10. Mai  -  Autos aus Tomaten

 

Werden aus mir, dem "Roten Heinz", bald Autos gebaut?

 

Was sich anhört wie ein Scherz, könnte tatsächlich bald Realität werden, wie man Pressemeldungen der amerikanischen Konzerne Ford und Heinz-Ketchup entnehmen kann.

 

So forschen beide Unternehmen bereits seit mehreren Jahren gemeinsam an einem zu hundert Prozent aus Pflanzen gewonnenen Kunststoff mit dem Ziel, ein stabiles und leichtes Material zu entwickeln, das sich z.B. für die Innenverkleidung von Fahrzeugen eignet.

 

Bei der Herstellung des berühmten Heinz-Ketchups fallen riesige Mengen Tomatenschalen, Samen und Stängel an, welche bisher als Bio-Abfall entsorgt werden müssen. Dieser könnte zukünftig für die Autoproduktion verwendet werden.

 

Die Nachhaltigkeit solcher Produkte muss sich allerdings noch erweisen, denn im Moment ist die Ökobilanz dieses Bioplastiks noch nicht besser als die von herkömmlichen Kunststoffen aus Erdöl. Außerdem stellt sich die Frage, auf welchen Flächen zukünftig noch Nahrungsgüter angebaut werden, wenn die Landwirtschaft zunehmend der Gewinnung von Energie und Rohstoffen für die Güterproduktion dienen soll.

  


Vor 70 Jahren


Während des Kriegs war die Versorgung mit Grundnahrungsmitteln noch weitestgehend intakt.

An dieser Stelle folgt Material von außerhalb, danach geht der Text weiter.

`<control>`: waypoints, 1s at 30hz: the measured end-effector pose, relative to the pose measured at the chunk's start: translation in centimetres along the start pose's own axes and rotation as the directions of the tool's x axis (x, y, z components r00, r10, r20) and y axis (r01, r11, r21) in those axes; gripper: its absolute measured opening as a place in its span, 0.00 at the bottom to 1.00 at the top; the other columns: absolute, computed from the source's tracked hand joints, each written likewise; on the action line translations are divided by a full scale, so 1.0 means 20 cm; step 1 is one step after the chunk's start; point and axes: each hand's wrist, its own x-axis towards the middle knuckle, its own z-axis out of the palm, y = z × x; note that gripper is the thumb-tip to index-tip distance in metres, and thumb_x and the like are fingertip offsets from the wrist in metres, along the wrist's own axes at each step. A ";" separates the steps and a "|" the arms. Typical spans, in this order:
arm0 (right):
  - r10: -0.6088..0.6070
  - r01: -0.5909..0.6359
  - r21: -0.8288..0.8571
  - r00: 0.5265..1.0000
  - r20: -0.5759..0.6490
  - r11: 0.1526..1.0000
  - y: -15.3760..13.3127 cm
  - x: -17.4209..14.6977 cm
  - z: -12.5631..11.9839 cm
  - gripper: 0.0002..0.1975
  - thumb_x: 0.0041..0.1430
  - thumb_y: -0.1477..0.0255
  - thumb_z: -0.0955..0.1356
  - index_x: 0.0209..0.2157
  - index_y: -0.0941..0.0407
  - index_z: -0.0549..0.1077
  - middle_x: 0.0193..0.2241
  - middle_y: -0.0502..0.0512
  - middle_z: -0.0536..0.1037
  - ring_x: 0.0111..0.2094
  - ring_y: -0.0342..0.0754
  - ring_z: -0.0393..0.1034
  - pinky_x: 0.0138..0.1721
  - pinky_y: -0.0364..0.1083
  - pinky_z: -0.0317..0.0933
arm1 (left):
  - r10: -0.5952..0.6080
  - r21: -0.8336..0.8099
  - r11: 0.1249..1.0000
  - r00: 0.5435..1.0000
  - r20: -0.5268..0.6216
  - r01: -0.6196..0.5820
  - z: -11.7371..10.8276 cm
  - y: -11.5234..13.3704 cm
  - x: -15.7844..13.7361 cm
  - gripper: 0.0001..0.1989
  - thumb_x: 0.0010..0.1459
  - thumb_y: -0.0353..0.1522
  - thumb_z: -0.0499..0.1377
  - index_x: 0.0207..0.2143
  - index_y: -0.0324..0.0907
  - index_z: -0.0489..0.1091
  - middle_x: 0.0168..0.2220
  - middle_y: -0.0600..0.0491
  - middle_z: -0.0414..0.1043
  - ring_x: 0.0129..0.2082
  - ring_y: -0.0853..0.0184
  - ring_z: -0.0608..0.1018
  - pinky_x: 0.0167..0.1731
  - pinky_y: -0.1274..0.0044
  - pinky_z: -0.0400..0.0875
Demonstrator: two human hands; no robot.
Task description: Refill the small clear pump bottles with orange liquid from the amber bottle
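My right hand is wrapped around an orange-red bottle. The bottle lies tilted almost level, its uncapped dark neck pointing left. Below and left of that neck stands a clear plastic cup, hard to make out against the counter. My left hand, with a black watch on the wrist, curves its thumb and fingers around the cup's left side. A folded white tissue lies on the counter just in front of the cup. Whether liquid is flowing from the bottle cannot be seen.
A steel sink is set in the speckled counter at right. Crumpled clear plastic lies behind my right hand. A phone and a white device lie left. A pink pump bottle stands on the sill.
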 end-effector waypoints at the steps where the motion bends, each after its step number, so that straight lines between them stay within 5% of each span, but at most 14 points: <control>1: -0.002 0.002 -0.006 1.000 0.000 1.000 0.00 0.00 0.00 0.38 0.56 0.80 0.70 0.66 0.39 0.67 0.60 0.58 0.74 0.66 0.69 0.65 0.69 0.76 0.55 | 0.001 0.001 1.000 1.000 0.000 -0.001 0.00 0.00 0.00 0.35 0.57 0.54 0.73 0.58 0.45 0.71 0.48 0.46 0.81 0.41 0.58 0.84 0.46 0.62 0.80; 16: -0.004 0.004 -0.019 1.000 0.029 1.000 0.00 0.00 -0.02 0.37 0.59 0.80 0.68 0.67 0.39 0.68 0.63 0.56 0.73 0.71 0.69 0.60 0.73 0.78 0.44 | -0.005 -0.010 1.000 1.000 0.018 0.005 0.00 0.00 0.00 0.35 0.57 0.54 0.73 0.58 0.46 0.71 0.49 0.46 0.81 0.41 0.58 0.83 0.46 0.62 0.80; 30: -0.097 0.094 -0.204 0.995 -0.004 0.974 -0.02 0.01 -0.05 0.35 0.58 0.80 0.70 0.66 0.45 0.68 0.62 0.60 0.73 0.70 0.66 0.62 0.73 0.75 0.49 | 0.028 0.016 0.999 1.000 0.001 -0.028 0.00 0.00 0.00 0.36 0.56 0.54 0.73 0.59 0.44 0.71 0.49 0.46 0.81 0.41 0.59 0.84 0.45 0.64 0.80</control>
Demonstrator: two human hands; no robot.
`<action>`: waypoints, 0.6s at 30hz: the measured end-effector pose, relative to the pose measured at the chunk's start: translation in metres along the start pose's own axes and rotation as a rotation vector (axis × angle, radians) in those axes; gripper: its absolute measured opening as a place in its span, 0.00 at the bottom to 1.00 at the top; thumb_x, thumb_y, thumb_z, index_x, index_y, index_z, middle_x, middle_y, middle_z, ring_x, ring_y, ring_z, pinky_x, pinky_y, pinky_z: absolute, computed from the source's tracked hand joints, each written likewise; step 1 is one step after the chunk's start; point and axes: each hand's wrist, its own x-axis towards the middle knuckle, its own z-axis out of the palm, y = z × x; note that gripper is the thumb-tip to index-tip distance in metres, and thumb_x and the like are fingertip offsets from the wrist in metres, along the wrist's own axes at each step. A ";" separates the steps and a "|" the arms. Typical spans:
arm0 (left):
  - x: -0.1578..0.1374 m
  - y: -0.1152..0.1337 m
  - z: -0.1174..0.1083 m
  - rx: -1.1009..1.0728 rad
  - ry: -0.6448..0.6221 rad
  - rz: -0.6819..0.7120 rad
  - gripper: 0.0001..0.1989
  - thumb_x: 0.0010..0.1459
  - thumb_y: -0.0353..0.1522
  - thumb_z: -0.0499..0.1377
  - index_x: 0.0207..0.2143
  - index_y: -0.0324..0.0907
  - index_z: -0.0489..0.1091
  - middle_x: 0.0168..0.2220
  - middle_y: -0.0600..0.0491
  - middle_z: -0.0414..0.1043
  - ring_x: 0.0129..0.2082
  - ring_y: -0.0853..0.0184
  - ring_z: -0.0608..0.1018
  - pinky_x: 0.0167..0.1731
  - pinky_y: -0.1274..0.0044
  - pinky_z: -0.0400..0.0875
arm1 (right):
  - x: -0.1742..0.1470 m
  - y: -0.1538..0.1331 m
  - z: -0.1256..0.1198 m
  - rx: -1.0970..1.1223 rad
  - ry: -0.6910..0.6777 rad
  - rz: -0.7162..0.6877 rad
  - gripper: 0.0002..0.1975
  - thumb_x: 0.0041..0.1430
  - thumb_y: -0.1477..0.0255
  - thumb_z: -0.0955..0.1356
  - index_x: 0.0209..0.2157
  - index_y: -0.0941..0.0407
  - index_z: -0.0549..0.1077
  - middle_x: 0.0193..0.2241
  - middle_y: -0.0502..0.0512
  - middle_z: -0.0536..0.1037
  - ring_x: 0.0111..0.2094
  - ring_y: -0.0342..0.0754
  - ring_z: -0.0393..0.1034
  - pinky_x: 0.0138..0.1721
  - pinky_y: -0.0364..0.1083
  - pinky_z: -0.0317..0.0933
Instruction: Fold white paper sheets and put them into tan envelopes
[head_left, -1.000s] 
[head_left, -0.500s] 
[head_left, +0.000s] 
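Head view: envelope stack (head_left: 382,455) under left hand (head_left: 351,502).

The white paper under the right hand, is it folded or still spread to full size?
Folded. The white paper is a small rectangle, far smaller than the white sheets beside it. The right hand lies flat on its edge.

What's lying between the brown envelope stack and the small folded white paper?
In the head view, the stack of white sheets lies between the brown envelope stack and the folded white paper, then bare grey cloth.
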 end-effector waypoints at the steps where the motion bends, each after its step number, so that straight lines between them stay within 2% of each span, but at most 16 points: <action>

Es gab z.B. keine Hungerwinter, wie es sie im 1. Weltkrieg gegeben hatte.

 

Das lag hauptsächlich an den vielen Gebieten, die von der Wehrmacht besetzt waren und aus denen massenweise Lebensmittel annektiert und nach Deutschland geliefert wurden. Das ging natürlich auf Kosten der dort lebenden Bevölkerung, die stattdessen hungern musste.

 

Nach Kriegsende änderte sich diese Situation aus mehreren Gründen sehr schnell. Die Lieferungen aus den besetzten Gebieten fielen weg, der Landwirtschaft standen keine Zwangsarbeiter mehr zur Verfügung und viele ehemalige deutsche Landarbeiter und Bauern waren im Krieg gefallen oder befanden sich noch in Gefangenschaft.

 

Ein weiterer Grund war das Chaos in der Verwaltung der befreiten deutschen Gebiete. Die Alliierten hatten große Probleme mit der Koordinierung der Lebensmittelverteilung, zudem kam es immer wieder zu Streit zwischen den verschiedenen Besatzungsmächten.

 

Hannover musste zusätzlich zu den vielen Heimkehrern auch besonders viele Flüchtlinge aus den ostdeutschen Gebieten aufnehmen, was die Lebensmittelsituation in der Stadt verschärfte.